Re: The naive test for equality

From: paul c <toledobythesea_at_oohay.ac>
Date: Sun, 31 Jul 2005 22:58:19 GMT
Message-ID: <fIcHe.75636$s54.42619_at_pd7tw2no>


David Cressey wrote:
> There's been discussion about whether the relational engine does or does not
> understand equality. I'd like to suggest that the relational engine does
> understand the "what" of equality testing, but is sometimes naive about the
> "how". Before I go any further with this, let me first describe a naive
> test for equality.
>
> Here's how it works:
>
> Every value has a type, and is represented by a bit string.
>
> If values A and B are to be tested for equality, the first step is to see
> if the type of A and the type of B are the same. If not, then an error
> flag is raised, and the test returns FALSE.
>
> If A and B are of the same type, then the length of the two bitstrings are
> compared. If the lengths are different, the test returns FALSE.
>
> If the types are the same, and the lengths are the same, the bit strings
> are compared, one bit at a time. If any corresponding bit is different in A
> and B, the test returns FALSE.
>
> Otherwise, the test returns TRUE.
>
>
> Well, what makes me call this test naive? It's naive because it has tested
> the two representations for equality, and not the two values. The naive
> test will always work correctly, provided there are no synonyms and no
> homonyms.
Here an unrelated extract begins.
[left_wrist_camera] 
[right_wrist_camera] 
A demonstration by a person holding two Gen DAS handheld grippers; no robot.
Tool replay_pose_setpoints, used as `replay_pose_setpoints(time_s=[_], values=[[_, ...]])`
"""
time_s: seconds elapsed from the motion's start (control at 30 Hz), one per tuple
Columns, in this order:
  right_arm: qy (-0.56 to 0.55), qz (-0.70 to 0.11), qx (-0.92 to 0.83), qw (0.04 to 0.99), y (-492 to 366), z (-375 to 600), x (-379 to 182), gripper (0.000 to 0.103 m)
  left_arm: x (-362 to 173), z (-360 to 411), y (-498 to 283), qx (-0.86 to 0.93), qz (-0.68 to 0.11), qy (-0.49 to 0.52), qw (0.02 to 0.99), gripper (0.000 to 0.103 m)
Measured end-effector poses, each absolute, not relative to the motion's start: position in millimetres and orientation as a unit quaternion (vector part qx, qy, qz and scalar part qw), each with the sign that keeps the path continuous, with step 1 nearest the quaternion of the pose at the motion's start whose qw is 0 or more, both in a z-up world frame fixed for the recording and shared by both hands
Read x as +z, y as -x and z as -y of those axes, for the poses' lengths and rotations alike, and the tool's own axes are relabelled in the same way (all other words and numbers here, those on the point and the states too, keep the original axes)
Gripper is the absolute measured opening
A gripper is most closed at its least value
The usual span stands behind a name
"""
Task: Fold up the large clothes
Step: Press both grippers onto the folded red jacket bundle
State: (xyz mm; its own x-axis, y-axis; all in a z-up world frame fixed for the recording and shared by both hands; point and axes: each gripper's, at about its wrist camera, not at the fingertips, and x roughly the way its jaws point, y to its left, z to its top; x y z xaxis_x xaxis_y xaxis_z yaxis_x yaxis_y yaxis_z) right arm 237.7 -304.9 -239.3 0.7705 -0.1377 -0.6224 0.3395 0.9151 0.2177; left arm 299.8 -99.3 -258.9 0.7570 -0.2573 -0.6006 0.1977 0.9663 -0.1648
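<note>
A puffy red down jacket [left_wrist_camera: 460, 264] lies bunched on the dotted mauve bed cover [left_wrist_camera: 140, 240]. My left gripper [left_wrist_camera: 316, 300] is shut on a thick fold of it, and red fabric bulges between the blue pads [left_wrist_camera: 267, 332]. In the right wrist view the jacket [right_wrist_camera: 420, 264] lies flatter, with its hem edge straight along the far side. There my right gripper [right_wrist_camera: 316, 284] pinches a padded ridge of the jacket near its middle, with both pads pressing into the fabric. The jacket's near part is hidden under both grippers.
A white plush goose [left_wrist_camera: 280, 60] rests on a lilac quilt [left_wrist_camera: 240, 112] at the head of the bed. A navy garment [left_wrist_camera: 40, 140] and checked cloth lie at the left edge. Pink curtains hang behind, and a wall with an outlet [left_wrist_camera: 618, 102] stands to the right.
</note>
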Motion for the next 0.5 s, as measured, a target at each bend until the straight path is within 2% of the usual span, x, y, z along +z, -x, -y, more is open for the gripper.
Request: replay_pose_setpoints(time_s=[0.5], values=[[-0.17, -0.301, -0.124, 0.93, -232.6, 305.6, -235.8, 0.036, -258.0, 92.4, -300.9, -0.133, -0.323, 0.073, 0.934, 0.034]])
There are a lot of datatypes that have these two features, and
> for those datatypes, the naive test works just fine.
>
> I'm going to sidestep the issue of homonyms.
>
> What if we had a type engine with the following interesting feature: if we
> ask it to test "humid" and "moist" for equality, it returns TRUE. I'm
> going to sidestep the question of whether such a type engine is
> mathematically valid, and the question of how it is implemented.
>
> The point is that the naive test fails to deliver the same answer as the
> type engine does, because it doesn't recognize "humid" and "moist" as
> synonyms.
>
> Here's where the relational engine may be able to use the "what" of the
> equality test, but can't grasp the "how".
>
> There's more, but I'll leave here for now.
>
>
>
>
>

yes, i think that test is "naive" and i have said something like what you say, namely that the relational model (RM) doesn't understand equality. what i meant is that it is the domain or type system that understands it. this begs the question: "if the RM doesn't understand equality, how does the RM understand if its own types are equal?".

not sure if i agree that it even knows "what" (as you say) as opposed to "how" unless you mean that "what" the relational engine knows is that the type engine knows what scalar equality is.

i take it as a given that the original RM doesn't preclude a type system from allowing subtypes (proper subsets if you will, aka single inheritance) as well as overlapping subtypes (multiple inheritance if you will), because as far as i know, Codd's 1970 paper didn't disallow them (i'm ignoring the Tasmanian and RM2 versions). this seems to be advantageous for a relational engine, assuming it can invoke some type engine to answer the equality question for scalars (scalars in the sense that D&D use the word). advantageous mainly because it allows user defined types without adding concepts to the RM.

as for a relational engine's own types, relations being the main one, my cut at it is that the engine only knows whether two relations are the same or not the same as well as several flavours of 'not the same', such as one being a subset of the other or two relations having different headings. it only knows "sameness" as a result of what the type system has told it regarding the equality of scalar values. in this i'm omitting anything about other 'types' an engine would need, such as headings.

none of this precludes some type engine telling a relational engine that it is okay to go ahead and do a bitwise comparison for some attributes (ie. the naive comparison). it's just that i think the RM per se doesn't talk about this.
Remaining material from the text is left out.